DATA PROVIDED:
· · · ·

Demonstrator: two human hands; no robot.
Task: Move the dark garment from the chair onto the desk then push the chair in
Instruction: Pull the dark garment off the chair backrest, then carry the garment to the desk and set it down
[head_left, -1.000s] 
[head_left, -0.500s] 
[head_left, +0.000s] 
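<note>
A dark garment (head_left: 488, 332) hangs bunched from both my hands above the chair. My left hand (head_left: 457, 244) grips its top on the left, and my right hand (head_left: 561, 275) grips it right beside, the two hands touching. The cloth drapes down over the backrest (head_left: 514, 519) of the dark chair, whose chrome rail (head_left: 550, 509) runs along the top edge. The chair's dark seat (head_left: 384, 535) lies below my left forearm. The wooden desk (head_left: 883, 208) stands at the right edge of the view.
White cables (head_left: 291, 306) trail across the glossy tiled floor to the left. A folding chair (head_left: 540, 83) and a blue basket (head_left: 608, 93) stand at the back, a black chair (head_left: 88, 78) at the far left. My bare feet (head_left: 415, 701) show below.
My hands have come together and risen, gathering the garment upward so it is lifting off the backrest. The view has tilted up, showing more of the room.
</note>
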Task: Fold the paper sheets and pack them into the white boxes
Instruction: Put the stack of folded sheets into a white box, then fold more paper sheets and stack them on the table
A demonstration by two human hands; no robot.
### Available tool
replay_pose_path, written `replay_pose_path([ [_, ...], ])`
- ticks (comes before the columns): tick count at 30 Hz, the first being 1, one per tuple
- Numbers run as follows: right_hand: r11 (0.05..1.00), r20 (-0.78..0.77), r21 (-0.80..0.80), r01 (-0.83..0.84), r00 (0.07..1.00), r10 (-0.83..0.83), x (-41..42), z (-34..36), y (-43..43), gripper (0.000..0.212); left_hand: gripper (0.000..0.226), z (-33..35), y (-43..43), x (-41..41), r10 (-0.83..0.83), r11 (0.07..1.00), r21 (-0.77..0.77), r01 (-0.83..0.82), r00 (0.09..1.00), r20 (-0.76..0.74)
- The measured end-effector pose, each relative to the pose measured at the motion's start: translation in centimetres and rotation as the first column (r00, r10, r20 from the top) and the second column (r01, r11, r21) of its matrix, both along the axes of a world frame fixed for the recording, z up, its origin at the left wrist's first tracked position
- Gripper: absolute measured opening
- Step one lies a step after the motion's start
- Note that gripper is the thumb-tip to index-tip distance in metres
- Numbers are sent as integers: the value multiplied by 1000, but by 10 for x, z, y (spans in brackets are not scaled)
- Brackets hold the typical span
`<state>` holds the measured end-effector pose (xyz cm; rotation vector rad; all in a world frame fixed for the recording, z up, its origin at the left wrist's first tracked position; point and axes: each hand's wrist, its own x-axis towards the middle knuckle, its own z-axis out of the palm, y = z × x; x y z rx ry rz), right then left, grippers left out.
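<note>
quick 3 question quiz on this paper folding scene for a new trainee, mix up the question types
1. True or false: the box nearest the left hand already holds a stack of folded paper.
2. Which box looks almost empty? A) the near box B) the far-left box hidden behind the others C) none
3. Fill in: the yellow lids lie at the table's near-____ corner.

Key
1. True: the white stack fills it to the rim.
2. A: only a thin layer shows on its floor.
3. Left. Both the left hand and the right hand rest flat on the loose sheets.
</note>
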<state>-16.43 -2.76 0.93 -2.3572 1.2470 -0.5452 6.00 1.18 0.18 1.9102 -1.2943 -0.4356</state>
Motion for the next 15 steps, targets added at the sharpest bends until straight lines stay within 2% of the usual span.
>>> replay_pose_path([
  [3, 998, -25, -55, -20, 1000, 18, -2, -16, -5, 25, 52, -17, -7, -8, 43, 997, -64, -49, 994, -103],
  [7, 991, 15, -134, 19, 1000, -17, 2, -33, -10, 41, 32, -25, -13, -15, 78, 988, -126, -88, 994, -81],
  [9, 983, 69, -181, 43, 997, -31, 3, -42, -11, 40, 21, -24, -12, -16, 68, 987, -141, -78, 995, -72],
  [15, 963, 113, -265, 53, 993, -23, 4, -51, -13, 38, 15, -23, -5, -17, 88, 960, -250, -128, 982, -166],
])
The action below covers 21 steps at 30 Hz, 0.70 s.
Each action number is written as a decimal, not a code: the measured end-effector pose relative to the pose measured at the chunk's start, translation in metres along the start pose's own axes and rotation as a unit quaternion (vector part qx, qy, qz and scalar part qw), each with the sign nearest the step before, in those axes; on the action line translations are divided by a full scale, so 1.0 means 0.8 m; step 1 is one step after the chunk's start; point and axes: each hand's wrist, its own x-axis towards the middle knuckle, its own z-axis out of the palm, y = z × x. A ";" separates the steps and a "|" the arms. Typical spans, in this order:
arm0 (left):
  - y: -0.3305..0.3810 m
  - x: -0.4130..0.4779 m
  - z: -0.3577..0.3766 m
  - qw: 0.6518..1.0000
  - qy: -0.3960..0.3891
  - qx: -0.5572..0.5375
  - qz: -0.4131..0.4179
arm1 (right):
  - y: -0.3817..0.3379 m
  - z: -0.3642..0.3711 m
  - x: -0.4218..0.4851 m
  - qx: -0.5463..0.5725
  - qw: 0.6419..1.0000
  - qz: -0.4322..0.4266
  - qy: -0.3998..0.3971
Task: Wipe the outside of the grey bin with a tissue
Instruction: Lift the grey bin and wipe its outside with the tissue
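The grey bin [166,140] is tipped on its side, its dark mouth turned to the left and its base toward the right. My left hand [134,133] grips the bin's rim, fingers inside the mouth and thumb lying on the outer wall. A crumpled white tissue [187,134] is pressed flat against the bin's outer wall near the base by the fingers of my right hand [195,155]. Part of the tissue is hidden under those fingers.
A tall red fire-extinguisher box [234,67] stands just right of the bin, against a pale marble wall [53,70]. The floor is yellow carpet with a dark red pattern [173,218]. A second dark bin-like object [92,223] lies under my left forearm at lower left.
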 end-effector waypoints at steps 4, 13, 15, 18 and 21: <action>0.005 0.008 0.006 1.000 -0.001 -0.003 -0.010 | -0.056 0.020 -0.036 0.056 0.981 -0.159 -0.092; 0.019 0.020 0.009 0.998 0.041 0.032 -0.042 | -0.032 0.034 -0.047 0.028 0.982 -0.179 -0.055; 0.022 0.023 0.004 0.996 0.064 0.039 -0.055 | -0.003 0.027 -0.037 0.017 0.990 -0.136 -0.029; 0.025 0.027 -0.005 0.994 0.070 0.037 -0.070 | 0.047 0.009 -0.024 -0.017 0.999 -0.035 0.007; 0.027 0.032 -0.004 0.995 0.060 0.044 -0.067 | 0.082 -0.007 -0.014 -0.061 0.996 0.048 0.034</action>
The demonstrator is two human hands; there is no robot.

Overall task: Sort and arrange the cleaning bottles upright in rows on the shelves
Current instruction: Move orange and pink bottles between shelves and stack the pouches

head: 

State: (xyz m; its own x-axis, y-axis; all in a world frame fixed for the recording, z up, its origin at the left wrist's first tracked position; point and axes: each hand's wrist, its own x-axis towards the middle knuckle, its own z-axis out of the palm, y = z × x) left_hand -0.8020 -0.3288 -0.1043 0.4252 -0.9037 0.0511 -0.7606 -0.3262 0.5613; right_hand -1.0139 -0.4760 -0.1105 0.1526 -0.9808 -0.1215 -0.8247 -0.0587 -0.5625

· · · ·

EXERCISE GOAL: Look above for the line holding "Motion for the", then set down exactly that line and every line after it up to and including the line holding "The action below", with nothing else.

YOUR SOLUTION:
Motion for the next 15 steps, targets added at the sharpest bends until straight lines stay within 2% of the usual span.
>>> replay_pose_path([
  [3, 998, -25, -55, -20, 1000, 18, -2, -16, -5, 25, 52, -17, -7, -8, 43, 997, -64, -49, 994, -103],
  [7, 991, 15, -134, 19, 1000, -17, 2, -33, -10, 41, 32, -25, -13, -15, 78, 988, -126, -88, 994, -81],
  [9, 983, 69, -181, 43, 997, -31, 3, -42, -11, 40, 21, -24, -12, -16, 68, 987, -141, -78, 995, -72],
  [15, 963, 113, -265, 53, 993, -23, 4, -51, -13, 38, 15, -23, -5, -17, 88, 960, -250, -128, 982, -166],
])
The action below covers 21 steps at 30 Hz, 0.70 s.

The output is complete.